There's heaps of cute stuff you can sew for girls, not so much for boys, it seems. I'm plugging away at this problem, and lately I've started looking at some historical styles for ideas.
Today I found this great found photographs profile on flickr, which is chock-full of inspiration!

I've been playing with the idea of a sailor suit for a little while, and thinking about how the neckline on a top would work. So it was cool to find this collection of photographs from Denmark (I think?) featuring lots of little boys in sailor suit-esque clothes. Check out the pants in that second shot, too! LURVE the button embellishments on the outside of the shorts legs, though I'd like to lengthen the short if I was going to do something similar.

I also really like the front of the coat the little boy in the front right of this photo is wearing - the decorative double-breasted look and the short waist is really sweet, especially with the over the knee, tight pantaloon.

Of a slightly more recent age (but still cute) are these shorts with attached braces (thought again, I'd like to see them around knee length, instead of teeny tiny 60s-style).

And I can't decide if I actually like these two pictures, or if it's the kid's slightly guilty expression that's giving me a fit of the giggles, and making the clothes seem more appealing.
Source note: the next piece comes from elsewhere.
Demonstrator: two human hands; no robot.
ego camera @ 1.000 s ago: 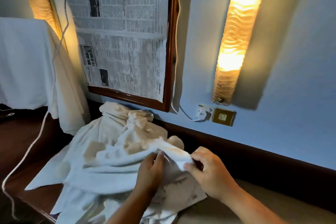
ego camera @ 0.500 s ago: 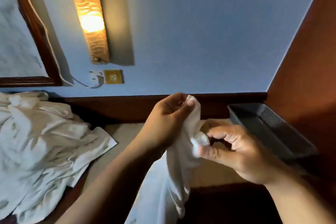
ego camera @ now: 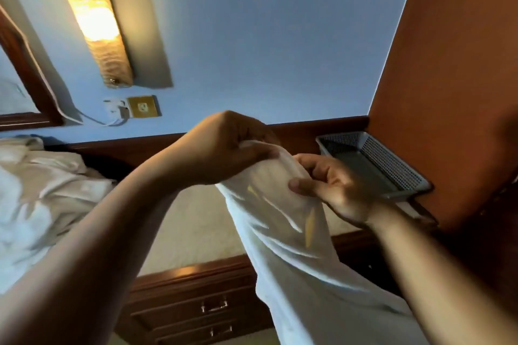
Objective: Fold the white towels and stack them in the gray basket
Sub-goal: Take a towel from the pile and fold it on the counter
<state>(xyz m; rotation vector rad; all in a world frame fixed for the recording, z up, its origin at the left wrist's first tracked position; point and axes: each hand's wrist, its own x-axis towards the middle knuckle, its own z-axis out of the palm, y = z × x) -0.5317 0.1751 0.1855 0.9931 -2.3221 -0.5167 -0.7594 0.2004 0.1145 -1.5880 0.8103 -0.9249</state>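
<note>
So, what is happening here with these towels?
A person holds one white cloth towel up by its top edge: the left hand grips it and the right hand pinches it. It hangs down unfolded. More crumpled white towels lie at the left. The gray mesh basket stands at the right; no towel shows in it.

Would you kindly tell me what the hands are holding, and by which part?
One white towel, held at its upper edge: the left hand grips the bunched top, the right hand pinches the edge beside it. The rest hangs down.
</note>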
Surely if it were the cuteness though, I'd be wanting reproduce the outfit of the marshmallow baby pictured here? Zie's so squishy! Like a baby marshmallow!

Wednesday, July 1, 2009

Cloth pads, redux


I've been using a mix of cloth and plastic/paper pads for several years now, and since I had a break in my line-up of Needful Sewing, thought I'd try out a new pattern with some scraps of blue flannel and some old towels.

You can find heaps of places to purchase your own versions of these online, or patterns and suggestions on how to make them. I know some people feel a bit squicked out at the thought, but we use cloth nappies (also super cute and probably much comfier) and I think they're far grosser, to be honest. With the cloth, I save money and environmental landfill space. They also feel nicer (if bulkier) and don't smell. Plus, I'm not worried about all the chemical residues on commercial pads near my delicate parts!

For myself, since I'm using a mix I traced around a commercial pad onto a piece of paper to get a pattern - then I can retrace to change the shape to suit me better, as I see fit, etc.

The only thing is that I don't have a snap-press, so I'm using sew-on press-studs. They can look a bit ugly, so I'm trying to figure out a nice way to hide the stitching behind them.